In the meantime, on the other side of the frontlines, dozens of Ukrainian volunteers are out there looking for such wallets, reporting them and trying to get the money frozen. Sometimes, they prevail.
‘Read the darknet’
NACC’s Lyubimov isn’t joking about wanting the International Criminal Court (in The Hague) to investigate his work as part of its Russian war crimes inquiries.
He actually does not believe he participated in any war crimes, but uses the term with defiance. “Our enemies call it ‘war crimes.’ I believe we’re defending our homeland,” he says.
NACC has been operating since 2014, when Russia annexed the Crimean peninsula and fueled an armed insurgency in southeastern Ukraine.
The group has been raising funds to support the self-proclaimed People’s Republics of Donetsk and Luhansk, the breakaway regions of Ukraine that pledged allegiance to Russia, and the local militia forces fighting the Ukrainian army. One NACC leader, Alexey Markov, even joined the command ranks of the militia. He died in a car accident in 2020.
The NACC has been using crypto for donations for a long time, along with traditional fiat rails, Lyubimov said. However, the war and sanctions on Russia made crypto even more relevant. Before the war, the NACC transacted only in bitcoin. After the war started, some supporters asked for more cryptocurrency options, and the group added ether (ETH) and tether (USDT) wallets. The donations increased, too.
“We had PayPal once but it had been blocked multiple times and now it doesn’t work as a tool for foreign donations anymore,” Lyubimov said. “A lot of people living far away want to support our work, and the only available way for them now is crypto.” He said Russian army sympathizers are donating crypto from Europe, Australia, the U.S. and other countries.
Lyubimov says the group long ago figured out ways to avoid getting its crypto blocked by exchanges. When asked how it does it, he responds obscurely: “Read the darknet.
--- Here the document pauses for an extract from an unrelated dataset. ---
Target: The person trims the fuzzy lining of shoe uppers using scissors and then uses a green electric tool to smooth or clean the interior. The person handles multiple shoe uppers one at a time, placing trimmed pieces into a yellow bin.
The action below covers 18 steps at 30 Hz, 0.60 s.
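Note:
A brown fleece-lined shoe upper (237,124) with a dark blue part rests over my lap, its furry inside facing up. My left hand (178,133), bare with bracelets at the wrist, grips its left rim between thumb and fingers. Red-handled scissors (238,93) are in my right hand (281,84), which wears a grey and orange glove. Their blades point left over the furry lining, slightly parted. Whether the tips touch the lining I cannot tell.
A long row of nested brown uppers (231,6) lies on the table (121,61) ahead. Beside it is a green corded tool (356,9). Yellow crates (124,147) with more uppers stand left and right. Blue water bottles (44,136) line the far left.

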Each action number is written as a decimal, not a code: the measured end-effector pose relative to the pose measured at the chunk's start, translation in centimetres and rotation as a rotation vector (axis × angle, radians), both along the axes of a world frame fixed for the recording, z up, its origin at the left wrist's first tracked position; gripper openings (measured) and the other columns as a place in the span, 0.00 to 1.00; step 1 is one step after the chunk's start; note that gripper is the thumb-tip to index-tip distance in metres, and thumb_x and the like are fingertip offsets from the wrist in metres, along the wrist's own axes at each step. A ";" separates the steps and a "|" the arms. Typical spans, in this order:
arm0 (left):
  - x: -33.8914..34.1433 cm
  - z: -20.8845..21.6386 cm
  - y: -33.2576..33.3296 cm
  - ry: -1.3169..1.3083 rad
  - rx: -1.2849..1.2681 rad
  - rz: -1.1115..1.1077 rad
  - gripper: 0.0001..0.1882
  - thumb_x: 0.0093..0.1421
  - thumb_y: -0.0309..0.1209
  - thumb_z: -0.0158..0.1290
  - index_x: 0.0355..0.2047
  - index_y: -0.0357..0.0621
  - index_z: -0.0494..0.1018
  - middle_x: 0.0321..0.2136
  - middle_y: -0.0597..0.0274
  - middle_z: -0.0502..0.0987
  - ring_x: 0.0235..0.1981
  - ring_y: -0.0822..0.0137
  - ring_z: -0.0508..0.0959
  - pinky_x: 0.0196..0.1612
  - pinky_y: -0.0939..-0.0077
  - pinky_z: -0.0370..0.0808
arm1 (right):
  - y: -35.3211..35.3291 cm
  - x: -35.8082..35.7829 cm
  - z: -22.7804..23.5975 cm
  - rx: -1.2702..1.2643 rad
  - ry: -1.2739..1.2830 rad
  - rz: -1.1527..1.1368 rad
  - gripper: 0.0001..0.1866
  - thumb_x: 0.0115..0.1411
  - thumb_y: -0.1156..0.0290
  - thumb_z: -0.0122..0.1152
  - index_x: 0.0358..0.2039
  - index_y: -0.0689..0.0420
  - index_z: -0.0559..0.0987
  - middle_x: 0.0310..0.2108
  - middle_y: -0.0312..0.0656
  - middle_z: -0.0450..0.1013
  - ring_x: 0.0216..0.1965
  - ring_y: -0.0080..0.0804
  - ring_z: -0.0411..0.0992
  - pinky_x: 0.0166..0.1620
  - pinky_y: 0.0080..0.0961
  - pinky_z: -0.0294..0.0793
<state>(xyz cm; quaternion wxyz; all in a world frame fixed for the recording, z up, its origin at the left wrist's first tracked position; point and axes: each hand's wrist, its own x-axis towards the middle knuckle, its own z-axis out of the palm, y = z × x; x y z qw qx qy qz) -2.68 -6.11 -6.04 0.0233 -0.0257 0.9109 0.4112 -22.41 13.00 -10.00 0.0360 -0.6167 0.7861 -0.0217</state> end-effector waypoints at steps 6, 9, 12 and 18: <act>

Everything has been invented long before us. People run shadow businesses and explain in detail how to do things right and smart.”
I ask him whether he means buying verified exchange accounts with other people’s names – a flourishing market CoinDesk investigated last year. Lyubimov refuses to confirm or deny it.
Since the beginning of the war, NACC has raised more than 1.3 BTC, 2.75 ETH and 5,700 USDT on the wallets it published on its website, or about $40,500 in total. In September, blockchain analytics company TRM Labs found about $21,000 on NACC’s wallets, which shows the fundraising drive only accelerated during the fall and winter.
Together with researchers from the Ukrainian crypto startup HAPI, which are monitoring such money flows, CoinDesk located many other wallets raising funds for the Russian troops. Then, with the help of blockchain analytics firm Crystal Blockchain, we took a close look at how crypto is flowing from donors around the world to the Russian troops in Ukraine.
Russia needs more money
Wars are expensive, and the Russia-Ukraine conflict is no different.
As for the underequipped Russian troops, a constant money flow is needed to buy everything from surveillance drones to warm clothing – at least that’s what pro-war influencers tell their Russian followers as they solicit for donations.
Part of those donations comes in crypto.
“The ammunition guys needed, it was just absent, we were buying warm underwear, socks, winter boots,” said Anastasia Mikhaylovskaya, a Russian right-wing celebrity raising funds for the troops, in an interview in December. Russian troops appeared to be “totally unprepared” for the winter war as “nobody expected the [military] operation would drag on for so long,” she added.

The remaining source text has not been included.